WHAT NEEDS TO BE DONE:
In the material below, find the line with "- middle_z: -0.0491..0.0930" and the line with "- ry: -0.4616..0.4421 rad", then output those two lines and every line between them, exactly.
☆ ☆ ☆ ☆ ☆ ☆ ☆
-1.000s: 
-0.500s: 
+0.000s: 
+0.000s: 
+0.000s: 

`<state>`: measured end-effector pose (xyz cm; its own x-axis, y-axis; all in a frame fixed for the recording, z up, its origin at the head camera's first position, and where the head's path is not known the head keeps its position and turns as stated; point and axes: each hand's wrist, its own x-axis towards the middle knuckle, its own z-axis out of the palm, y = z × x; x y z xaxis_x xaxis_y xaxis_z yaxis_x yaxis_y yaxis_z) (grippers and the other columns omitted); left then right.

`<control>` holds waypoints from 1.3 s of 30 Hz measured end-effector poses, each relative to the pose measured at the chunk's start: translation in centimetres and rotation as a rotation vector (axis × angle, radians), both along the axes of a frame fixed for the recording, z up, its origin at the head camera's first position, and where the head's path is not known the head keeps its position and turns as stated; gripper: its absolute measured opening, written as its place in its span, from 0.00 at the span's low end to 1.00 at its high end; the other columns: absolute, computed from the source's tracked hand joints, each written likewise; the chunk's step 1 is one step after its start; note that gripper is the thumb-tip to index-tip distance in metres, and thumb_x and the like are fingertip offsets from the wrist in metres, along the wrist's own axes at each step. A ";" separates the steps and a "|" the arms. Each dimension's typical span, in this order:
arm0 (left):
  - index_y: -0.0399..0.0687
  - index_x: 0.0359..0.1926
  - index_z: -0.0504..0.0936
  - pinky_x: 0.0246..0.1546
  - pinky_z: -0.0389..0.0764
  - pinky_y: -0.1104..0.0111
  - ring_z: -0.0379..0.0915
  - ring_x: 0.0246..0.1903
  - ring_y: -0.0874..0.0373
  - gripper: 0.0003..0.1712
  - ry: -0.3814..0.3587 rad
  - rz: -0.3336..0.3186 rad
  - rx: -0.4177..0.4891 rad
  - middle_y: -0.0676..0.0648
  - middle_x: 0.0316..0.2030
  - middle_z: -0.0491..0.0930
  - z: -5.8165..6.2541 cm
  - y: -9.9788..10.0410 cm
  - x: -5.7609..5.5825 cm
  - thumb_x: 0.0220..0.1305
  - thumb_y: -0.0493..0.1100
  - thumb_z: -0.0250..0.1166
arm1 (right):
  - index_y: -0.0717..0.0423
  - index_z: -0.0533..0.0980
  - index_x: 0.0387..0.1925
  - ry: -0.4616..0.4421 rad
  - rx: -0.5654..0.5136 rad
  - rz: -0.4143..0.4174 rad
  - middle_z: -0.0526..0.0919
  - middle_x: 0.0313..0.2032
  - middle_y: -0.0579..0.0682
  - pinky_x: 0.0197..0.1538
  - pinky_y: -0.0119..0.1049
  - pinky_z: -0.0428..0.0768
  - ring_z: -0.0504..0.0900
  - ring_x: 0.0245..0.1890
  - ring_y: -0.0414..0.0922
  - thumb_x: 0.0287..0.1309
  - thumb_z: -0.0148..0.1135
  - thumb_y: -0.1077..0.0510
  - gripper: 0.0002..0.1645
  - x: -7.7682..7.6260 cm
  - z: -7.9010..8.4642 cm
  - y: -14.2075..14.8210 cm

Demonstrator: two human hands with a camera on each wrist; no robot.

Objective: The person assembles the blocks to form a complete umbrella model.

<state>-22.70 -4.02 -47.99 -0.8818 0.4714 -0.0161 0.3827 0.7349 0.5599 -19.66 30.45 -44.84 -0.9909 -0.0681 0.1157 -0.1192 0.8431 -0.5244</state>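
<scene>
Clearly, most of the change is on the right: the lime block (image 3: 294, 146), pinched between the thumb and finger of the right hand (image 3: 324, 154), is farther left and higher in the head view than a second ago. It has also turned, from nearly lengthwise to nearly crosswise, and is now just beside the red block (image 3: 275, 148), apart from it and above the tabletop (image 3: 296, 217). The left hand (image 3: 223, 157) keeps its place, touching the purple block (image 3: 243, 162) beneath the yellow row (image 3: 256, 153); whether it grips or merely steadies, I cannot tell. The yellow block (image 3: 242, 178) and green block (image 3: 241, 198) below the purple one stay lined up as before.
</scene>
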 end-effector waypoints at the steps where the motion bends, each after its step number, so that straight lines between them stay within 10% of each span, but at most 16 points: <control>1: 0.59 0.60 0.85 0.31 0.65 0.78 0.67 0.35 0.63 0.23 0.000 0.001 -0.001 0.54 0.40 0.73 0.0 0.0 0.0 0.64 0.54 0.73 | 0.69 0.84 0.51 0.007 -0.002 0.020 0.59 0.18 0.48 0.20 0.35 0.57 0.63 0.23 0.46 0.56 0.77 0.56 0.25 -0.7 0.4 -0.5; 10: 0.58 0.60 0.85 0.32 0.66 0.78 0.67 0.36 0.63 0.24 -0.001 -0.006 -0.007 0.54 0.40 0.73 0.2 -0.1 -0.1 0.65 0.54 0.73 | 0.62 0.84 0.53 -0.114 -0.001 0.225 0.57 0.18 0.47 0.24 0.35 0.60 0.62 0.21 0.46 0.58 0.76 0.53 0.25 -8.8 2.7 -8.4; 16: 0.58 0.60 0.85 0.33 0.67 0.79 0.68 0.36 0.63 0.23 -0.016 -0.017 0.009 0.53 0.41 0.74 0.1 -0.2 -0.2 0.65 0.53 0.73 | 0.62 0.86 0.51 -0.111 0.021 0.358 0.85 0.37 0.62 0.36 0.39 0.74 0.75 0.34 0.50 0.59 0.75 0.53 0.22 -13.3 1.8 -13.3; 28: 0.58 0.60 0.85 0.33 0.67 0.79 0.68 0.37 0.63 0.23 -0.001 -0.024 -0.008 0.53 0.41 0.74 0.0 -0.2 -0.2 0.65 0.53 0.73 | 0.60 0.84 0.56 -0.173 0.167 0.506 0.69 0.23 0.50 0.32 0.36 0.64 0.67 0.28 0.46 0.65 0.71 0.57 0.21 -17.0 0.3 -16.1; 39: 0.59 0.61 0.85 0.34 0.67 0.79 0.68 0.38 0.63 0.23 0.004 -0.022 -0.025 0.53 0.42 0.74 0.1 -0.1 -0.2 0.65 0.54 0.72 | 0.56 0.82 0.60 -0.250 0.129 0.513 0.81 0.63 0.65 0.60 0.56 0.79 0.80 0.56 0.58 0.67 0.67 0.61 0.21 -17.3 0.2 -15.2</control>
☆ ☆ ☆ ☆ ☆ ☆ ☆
WRITTEN REPLY:
  - middle_z: -0.0491..0.0930
  - z: -5.8165..6.2541 cm
  - y: -9.9788..10.0410 cm
  - x: -5.7609..5.5825 cm
  - thumb_x: 0.0220..0.1305
  - thumb_y: -0.0493..0.1100
  - thumb_z: -0.0250..0.1166
arm1 (right):
  - index_y: -0.0717..0.0423
  - index_z: -0.0533..0.0980
  - index_x: 0.0387..0.1925
  - ry: -0.4616..0.4421 rad

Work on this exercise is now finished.